* **Exercise goal**
Go line by line through the listing below and copy those that hold "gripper".
══════════════════════════════
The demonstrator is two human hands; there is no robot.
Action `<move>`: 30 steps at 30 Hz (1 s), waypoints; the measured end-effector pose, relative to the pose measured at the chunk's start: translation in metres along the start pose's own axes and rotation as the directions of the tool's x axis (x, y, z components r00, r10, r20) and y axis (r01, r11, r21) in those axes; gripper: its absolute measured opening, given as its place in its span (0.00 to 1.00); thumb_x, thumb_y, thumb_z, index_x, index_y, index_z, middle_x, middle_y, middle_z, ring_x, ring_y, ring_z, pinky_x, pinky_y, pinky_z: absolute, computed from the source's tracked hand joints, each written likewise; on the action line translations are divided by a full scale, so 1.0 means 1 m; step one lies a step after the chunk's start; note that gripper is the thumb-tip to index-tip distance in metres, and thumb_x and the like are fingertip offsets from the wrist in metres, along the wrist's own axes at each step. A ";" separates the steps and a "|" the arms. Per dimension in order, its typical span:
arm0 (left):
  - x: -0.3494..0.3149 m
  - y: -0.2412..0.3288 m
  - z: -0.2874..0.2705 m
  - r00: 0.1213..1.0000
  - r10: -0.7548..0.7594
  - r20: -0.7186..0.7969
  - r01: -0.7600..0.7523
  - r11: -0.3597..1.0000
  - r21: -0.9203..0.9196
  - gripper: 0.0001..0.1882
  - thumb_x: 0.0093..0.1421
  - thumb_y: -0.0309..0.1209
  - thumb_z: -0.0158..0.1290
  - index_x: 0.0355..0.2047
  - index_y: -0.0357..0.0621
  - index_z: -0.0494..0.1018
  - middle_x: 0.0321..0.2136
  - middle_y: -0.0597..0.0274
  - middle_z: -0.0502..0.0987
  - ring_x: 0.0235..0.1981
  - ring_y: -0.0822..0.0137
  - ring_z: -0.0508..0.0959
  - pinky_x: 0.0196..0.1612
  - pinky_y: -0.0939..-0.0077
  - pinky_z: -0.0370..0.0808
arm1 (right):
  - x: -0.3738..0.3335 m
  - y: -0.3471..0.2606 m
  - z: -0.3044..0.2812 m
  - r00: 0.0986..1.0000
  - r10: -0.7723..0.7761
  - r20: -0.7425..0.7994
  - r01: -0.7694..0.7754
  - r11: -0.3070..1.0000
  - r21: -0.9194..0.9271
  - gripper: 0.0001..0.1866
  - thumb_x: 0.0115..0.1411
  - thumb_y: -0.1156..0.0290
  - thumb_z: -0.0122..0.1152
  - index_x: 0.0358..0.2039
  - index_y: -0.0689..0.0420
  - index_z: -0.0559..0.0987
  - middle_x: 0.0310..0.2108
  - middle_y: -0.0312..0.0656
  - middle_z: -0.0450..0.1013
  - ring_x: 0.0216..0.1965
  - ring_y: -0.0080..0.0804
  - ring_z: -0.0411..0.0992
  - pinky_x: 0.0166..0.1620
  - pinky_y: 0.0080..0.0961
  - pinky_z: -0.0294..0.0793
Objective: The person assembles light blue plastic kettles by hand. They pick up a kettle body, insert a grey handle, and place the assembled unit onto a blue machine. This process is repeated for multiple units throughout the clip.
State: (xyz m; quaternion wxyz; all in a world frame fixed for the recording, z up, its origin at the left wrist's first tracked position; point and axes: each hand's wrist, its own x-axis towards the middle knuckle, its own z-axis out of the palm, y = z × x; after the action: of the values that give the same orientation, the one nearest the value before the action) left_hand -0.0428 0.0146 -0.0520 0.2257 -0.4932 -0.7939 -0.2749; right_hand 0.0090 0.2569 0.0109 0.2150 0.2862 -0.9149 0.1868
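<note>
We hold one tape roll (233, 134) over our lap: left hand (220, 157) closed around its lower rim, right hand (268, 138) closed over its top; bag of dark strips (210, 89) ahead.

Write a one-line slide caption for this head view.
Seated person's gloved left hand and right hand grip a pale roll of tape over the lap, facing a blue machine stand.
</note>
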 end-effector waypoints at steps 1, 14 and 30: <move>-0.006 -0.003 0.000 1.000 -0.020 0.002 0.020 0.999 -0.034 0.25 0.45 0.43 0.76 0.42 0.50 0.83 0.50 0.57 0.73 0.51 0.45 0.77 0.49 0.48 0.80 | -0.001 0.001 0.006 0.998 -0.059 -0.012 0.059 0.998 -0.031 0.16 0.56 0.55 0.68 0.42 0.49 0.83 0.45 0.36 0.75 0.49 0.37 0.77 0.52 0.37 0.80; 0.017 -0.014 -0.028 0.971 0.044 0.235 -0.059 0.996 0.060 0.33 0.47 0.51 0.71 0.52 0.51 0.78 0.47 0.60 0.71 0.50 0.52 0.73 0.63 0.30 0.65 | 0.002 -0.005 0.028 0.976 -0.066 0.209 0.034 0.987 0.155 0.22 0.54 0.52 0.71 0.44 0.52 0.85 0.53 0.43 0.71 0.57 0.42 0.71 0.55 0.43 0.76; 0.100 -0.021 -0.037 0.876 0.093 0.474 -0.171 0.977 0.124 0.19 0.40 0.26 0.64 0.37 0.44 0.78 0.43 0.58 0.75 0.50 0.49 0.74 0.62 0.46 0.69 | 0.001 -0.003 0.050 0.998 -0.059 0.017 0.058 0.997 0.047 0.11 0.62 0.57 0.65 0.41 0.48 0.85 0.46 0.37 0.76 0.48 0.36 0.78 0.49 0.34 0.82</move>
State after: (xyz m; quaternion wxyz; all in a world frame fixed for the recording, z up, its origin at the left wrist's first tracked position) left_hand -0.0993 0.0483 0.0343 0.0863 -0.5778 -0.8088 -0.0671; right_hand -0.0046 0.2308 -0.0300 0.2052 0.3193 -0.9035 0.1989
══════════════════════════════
* **Written response**
Action `<move>`: 30 steps at 30 Hz (1 s), waypoints; the measured end-effector pose, relative to the pose measured at the chunk's start: translation in metres along the start pose's own axes and rotation as the directions of the tool's x axis (x, y, z components r00, r10, r20) and y axis (r01, r11, r21) in those axes; gripper: its absolute measured opening, given as its place in its span (0.00 to 1.00); thumb_x, thumb_y, thumb_z, index_x, index_y, index_z, middle_x, middle_y, middle_z, ring_x, ring_y, ring_z, pinky_x, pinky_y, pinky_z: absolute, computed from the source's tracked hand joints, each written likewise; on the action line translations are divided by a full scale, so 1.0 means 1 m; step one lies a step after the chunk's start; note that gripper is the thumb-tip to index-tip distance in metres, and thumb_x and the like are fingertip offsets from the wrist in metres, along the wrist's own axes at each step. A ";" separates the steps and a "|" the arms. Per dimension in order, its typical span:
  - gripper: 0.0001..0.1882
  - gripper: 0.0001..0.1866

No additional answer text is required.